EXERCISE AIM:
Repeat the records below line by line, exactly, finishing on the line that contains "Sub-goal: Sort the".

Start of MATERIAL PROVIDED

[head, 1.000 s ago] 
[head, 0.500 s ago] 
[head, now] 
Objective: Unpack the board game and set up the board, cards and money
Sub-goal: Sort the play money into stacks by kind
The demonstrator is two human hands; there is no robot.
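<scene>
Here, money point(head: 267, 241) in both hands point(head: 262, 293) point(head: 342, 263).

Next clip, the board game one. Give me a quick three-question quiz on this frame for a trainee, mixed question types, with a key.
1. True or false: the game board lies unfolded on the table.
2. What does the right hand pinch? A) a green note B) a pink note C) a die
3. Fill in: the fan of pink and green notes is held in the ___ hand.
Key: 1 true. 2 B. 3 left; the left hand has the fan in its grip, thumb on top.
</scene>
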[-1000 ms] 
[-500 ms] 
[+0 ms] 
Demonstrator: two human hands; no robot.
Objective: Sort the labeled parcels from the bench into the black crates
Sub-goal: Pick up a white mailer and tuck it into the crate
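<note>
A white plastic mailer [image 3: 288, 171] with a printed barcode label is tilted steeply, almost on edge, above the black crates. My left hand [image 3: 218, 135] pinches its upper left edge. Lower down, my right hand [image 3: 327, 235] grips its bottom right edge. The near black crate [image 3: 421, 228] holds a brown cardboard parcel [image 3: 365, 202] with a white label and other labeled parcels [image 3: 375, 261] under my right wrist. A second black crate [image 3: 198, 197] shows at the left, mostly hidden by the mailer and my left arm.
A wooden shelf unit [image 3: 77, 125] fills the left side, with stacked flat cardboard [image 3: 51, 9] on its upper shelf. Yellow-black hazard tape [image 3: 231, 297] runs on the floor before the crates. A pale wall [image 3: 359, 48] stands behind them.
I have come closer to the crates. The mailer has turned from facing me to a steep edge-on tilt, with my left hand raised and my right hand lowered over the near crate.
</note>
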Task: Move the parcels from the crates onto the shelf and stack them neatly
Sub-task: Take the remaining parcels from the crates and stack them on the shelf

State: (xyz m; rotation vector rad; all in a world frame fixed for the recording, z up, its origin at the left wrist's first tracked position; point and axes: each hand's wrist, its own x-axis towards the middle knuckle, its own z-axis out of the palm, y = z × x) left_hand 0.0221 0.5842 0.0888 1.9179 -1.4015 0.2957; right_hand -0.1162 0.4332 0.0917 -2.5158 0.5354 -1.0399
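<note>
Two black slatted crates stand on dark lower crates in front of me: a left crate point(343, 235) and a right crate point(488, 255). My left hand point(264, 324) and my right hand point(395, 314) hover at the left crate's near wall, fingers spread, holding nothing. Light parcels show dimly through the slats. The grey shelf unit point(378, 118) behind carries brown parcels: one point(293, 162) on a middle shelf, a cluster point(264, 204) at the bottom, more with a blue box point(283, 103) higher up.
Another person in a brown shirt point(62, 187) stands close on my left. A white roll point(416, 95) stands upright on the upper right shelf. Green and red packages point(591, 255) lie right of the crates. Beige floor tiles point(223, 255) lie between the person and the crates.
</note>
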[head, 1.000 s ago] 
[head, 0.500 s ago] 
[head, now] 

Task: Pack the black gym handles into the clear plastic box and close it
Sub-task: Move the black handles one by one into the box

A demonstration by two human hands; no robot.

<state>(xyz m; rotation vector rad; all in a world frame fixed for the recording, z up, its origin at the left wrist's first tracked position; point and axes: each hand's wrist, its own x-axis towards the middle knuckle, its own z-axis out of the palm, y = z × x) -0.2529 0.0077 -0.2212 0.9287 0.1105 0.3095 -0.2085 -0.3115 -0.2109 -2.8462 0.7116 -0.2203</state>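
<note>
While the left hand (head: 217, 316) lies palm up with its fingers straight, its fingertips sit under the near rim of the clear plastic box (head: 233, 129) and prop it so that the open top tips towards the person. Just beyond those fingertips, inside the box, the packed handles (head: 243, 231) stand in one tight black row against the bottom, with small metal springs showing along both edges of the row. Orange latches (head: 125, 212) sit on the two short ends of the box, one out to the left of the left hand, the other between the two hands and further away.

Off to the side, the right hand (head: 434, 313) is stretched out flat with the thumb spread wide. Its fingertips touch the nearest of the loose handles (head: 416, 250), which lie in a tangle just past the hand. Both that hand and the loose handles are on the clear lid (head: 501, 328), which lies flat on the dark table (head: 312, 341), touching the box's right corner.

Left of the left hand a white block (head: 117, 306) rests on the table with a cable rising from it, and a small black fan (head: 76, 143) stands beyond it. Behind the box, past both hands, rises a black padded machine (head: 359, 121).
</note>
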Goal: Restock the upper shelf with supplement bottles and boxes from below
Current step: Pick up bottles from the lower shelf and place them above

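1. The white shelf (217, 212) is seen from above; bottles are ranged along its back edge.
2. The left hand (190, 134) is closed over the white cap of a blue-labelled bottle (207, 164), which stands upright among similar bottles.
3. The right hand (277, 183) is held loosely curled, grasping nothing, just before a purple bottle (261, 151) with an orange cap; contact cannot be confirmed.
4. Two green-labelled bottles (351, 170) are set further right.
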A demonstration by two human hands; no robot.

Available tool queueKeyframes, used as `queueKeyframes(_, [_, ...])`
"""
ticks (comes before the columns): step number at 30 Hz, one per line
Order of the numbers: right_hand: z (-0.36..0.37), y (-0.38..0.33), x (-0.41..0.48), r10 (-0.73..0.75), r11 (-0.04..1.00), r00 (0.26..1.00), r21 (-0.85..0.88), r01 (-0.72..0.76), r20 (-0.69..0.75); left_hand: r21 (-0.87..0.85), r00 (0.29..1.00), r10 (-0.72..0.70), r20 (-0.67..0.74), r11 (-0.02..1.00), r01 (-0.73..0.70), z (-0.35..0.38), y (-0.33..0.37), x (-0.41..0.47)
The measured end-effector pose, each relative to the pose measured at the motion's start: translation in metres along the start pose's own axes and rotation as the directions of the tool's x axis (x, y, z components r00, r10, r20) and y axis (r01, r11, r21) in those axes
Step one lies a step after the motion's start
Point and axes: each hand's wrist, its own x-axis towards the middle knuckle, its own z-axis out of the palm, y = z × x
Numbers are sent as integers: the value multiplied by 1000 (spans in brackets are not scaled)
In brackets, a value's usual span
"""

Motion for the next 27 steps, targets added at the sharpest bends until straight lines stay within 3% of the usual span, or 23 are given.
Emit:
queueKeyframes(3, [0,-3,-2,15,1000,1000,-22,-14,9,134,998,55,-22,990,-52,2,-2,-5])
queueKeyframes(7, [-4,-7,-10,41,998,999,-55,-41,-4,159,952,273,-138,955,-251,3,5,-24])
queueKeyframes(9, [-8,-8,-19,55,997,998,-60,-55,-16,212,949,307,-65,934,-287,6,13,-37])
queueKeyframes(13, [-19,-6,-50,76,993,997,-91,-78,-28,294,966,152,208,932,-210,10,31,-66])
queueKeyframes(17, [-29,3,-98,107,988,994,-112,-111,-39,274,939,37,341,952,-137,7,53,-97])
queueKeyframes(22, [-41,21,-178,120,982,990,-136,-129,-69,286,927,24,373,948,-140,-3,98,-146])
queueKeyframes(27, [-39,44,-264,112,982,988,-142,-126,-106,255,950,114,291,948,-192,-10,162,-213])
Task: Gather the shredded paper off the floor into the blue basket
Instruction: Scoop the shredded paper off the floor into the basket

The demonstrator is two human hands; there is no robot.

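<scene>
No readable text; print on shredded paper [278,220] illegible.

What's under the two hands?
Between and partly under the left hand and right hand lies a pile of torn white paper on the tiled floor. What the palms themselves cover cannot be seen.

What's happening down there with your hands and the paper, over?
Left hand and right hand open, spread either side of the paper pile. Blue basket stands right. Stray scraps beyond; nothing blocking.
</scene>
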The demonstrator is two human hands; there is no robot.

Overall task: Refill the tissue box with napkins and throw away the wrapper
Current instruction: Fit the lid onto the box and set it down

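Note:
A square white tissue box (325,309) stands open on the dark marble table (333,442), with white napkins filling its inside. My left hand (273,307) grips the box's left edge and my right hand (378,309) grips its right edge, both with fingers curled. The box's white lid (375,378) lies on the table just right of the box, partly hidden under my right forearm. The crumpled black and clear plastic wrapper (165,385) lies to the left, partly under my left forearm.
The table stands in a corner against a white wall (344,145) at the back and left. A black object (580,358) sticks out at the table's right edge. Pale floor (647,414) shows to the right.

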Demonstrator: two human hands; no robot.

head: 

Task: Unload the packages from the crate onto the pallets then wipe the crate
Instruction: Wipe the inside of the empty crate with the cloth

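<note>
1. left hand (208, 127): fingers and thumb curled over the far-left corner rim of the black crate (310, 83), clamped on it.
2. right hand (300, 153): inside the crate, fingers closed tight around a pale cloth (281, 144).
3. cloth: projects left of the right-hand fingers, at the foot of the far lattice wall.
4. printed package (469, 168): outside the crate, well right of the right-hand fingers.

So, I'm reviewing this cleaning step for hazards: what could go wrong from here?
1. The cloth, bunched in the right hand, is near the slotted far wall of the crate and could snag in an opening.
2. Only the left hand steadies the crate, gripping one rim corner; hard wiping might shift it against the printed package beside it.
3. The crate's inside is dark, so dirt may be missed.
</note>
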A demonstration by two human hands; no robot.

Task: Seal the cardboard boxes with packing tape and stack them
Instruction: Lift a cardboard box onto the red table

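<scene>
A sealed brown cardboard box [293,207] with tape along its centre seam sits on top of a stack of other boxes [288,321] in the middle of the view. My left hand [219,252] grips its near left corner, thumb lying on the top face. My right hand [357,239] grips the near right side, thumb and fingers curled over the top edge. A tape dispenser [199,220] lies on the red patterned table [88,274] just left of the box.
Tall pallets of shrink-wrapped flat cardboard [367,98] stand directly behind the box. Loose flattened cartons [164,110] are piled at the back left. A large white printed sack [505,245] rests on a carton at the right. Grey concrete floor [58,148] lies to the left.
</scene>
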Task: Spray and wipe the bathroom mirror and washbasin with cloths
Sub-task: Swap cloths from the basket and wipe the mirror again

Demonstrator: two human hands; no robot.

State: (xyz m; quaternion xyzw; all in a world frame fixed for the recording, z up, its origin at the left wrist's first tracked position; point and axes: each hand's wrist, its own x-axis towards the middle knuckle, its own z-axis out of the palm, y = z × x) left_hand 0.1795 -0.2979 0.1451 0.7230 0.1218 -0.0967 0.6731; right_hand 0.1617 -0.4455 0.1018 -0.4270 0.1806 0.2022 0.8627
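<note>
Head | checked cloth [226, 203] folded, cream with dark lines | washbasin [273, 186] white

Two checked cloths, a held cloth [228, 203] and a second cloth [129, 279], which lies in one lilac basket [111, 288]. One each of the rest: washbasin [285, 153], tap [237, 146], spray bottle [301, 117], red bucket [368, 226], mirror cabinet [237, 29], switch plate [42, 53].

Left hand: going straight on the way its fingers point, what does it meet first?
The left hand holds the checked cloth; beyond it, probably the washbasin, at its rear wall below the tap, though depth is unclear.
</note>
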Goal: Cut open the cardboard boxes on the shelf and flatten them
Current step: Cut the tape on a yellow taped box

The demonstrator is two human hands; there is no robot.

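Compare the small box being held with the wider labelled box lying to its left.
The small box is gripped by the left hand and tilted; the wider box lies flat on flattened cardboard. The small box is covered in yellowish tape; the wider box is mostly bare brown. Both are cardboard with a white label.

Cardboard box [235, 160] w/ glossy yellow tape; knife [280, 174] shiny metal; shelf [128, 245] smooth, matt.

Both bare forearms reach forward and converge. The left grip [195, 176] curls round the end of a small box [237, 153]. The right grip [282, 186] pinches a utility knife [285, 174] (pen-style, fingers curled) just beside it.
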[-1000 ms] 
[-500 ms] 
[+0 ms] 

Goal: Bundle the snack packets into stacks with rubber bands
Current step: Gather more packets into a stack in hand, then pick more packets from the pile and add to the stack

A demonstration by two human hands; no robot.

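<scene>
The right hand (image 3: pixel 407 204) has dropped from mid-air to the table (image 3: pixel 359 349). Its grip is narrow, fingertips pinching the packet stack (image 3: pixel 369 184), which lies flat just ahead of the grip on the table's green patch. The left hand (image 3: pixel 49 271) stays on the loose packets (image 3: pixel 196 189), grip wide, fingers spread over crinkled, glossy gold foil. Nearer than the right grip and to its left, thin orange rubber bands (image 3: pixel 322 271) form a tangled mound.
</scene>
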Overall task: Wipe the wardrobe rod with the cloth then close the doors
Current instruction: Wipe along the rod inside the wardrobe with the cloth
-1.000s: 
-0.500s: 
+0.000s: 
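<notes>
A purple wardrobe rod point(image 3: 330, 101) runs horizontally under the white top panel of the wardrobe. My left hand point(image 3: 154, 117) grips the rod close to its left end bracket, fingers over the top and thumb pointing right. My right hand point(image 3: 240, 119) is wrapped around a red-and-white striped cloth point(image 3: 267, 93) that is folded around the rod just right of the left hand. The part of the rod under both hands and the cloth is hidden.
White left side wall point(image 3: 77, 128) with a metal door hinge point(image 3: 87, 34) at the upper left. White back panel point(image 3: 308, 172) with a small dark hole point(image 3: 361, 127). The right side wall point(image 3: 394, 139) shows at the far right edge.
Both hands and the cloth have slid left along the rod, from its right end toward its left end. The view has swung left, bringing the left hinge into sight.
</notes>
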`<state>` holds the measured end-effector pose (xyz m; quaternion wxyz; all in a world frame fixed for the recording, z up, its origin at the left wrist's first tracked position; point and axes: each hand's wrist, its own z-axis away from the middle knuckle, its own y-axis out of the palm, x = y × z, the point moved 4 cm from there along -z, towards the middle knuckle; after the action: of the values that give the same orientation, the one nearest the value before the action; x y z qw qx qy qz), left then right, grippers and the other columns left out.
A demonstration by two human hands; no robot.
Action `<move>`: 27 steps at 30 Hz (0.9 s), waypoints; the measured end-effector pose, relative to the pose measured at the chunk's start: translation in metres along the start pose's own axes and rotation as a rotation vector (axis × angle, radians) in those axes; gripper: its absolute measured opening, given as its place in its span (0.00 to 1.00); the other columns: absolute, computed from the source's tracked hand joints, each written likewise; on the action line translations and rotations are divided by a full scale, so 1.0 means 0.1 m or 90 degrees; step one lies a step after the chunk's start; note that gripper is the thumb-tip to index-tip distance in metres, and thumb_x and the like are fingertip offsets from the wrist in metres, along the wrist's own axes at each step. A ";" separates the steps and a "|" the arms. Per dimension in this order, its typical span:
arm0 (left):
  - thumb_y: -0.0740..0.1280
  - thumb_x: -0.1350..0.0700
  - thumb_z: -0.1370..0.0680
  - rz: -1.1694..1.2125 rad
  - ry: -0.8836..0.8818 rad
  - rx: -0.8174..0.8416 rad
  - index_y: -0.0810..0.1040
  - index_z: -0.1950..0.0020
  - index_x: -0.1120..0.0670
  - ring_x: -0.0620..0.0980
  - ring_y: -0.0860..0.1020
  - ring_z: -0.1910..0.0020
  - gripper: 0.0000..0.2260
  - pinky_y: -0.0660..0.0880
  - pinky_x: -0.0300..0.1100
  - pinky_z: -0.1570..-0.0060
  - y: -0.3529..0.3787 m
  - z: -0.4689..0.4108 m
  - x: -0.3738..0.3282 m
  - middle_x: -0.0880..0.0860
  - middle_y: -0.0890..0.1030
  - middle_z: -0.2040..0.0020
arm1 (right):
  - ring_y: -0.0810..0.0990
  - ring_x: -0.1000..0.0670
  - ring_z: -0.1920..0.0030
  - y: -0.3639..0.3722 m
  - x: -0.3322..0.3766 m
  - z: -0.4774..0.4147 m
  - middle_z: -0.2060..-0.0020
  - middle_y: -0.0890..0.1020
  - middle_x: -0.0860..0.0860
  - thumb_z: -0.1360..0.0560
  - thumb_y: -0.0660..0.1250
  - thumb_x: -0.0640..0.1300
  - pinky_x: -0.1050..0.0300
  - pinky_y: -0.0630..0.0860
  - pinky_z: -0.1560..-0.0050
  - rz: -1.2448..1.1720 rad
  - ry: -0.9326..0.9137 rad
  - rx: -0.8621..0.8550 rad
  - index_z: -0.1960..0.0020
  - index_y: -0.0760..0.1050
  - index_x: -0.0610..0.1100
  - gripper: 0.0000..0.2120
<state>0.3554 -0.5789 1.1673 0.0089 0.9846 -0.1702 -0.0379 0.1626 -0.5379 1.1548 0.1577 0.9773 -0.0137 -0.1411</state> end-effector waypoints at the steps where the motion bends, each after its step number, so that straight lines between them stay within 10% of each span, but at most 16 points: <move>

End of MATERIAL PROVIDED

SOLUTION TO THIS TASK:
[head, 1.000 s ago] 
[head, 0.500 s ago] 
[head, now] 
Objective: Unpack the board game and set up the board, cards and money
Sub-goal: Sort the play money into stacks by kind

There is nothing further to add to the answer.